Plan przejazdu był dziewczynie w miarę jasny:
wjazd klusem roboczym, oczywiste zatrzymanie wraz z ukłonem, następnie ruszenie galopem zebranym, kilka wolt o średnicy dziesięciu metrów, klus wyciągnięty po linii środkowej, przejścia w H i F, kontrgalop, zmiana kierunku po której następował półpiruet poprzedzający ciąg w prawo i kilka detali - między innymi kilka zatrzymań, cofań, stępu wyciągniętego i pośredniego, aż w końcu - linia środkowa, zatrzymanie, ukłon i długo wyczekiwane opuszczenie czworoboku.
Na rozprężalni było bardzo dużo koni, a Macabre wraz ze swoją właścicielką, mimo że przyzwyczajone, to były szczerze niezadowolone, że coraz ktoś wjeżdżał im w zad, dosłownie i w przenośni. Wiadomym było, że każdy chciał być rozgrzany jak najlepiej, aby wzorowo się zaprezentować, jednak jak to powiedziała Liliane - szanujmy się.

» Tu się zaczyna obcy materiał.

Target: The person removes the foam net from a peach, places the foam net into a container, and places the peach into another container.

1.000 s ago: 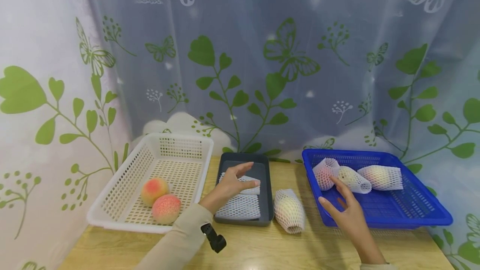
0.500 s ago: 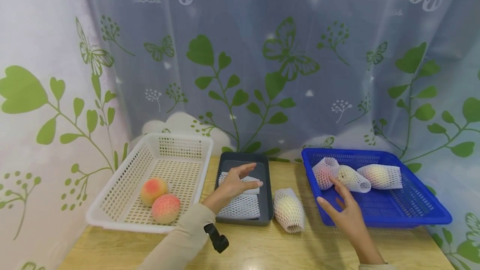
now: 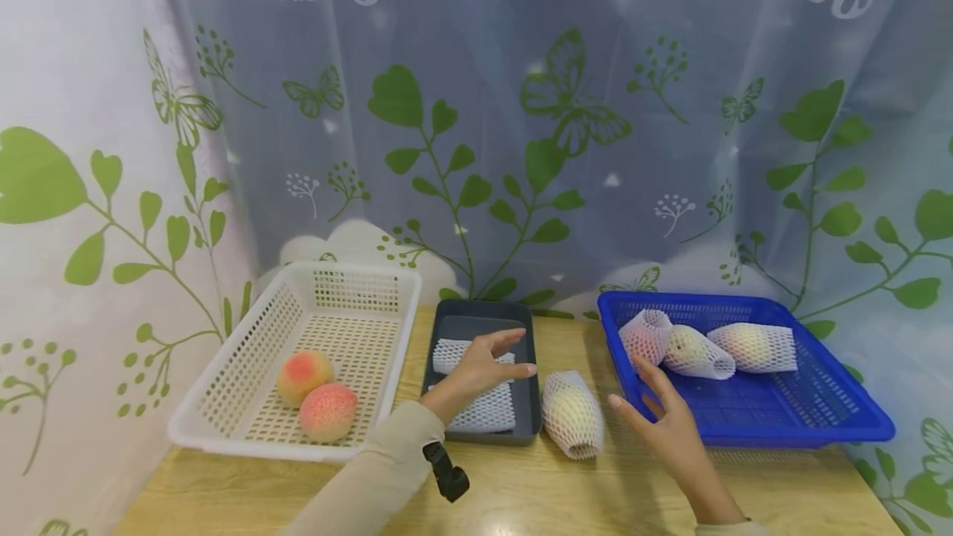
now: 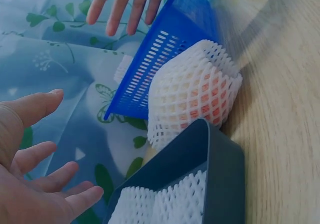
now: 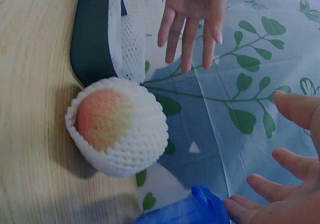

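Observation:
A peach in a white foam net sleeve (image 3: 572,416) lies on the table between the dark grey tray and the blue basket. My left hand (image 3: 482,369) hovers over the tray (image 3: 527,404), fingers spread and holding nothing. White foam net sleeves (image 3: 487,410) lie in that tray, partly hidden beneath the hand. Beside the left front corner of the blue basket (image 3: 789,428), my right hand (image 3: 668,428) is held up with parted fingers and nothing in its grasp. Both wrist views show the netted peach (image 5: 117,126) apart from the hands, some red skin showing through its sleeve.
At the left stands a white basket (image 3: 298,447) with two bare peaches (image 3: 328,412) in it. Three sleeved peaches (image 3: 754,347) lie along the back of the blue basket. A patterned curtain (image 3: 476,122) hangs behind the wooden table (image 3: 521,486).
My left hand has drifted to the right over the tray, and my right hand has shifted left, off the blue basket's edge. The sleeved peach on the table has stayed put.

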Action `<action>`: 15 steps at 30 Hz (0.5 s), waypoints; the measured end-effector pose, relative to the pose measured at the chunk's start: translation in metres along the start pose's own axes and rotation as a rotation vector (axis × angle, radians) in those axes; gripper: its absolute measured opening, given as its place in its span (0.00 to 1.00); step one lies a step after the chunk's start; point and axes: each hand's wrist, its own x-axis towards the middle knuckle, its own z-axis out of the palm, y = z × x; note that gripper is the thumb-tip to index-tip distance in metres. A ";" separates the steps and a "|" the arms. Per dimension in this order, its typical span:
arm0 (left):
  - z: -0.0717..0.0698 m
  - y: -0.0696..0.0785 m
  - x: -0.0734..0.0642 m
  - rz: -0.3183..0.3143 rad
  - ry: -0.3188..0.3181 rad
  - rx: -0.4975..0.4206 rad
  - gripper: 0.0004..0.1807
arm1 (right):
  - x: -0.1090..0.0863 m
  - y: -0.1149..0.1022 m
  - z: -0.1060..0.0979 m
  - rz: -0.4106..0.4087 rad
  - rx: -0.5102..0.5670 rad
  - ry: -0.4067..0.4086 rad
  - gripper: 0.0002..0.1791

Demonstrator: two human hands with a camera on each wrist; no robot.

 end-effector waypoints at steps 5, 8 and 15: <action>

W końcu nadszedł czas na jej przejazd - wyjechały na środek tak, jak im nakazano, tłamsząc w sobie stres i zdenerowanie.
- Z numerem osiem, Liliane Lambert na klaczy Danse Macabre z Impossible Horse Academy – głos dobiegający z głośników sprawiał, że dziewczynie krew szumiała w uszach, a gorąc był odczuwalny w kościach.
Jeżdżąc wraz z planem, Liliane skupiała się na poszczególnych rzeczach wtedy, kiedy było trzeba - przykładowo, najpierwszą rzeczą poddaną ocenie było wyprostowanie Macabre, na szczęście (chyba) nienaganne. Z następnym ustawieniem miały problem - była to przepuszczalność potylicy, pracowały nad równoczesnym rozluźnieniem potylicy i grzbietu, powodując ładne zgięcie szyi wraz ze zgięciem głowy. Dosiad Liliane był elastyczny i zrównoważony, nieobarczający konia i dopasowany do chodu, nos Macabre przed pionem, obie czuły się ze sobą dobrze i miały wrażenie, że idzie im w porządku, całkiem dobrze. Bardzo ważna była regularność, tempo, utrzymywany rytm, kontakt, ustawienie i zgięcia - czyli właściwie wszystko, do czego tylko można się przyczepić. Głównym problemem dla tej dwójki z pewnością było samoniesienie i zmieszczenie się w określonej liczbie kroków, ale koniec końców opuścily czworobok spocone, zmęczone, ale jakże z siebie zadowolone. Zostały im „zaledwie” dwie próby, ale na tę chwilę postanowiły się nie martwić - Liliane czekała z niecierpliwością na wyniki reszty uczestników.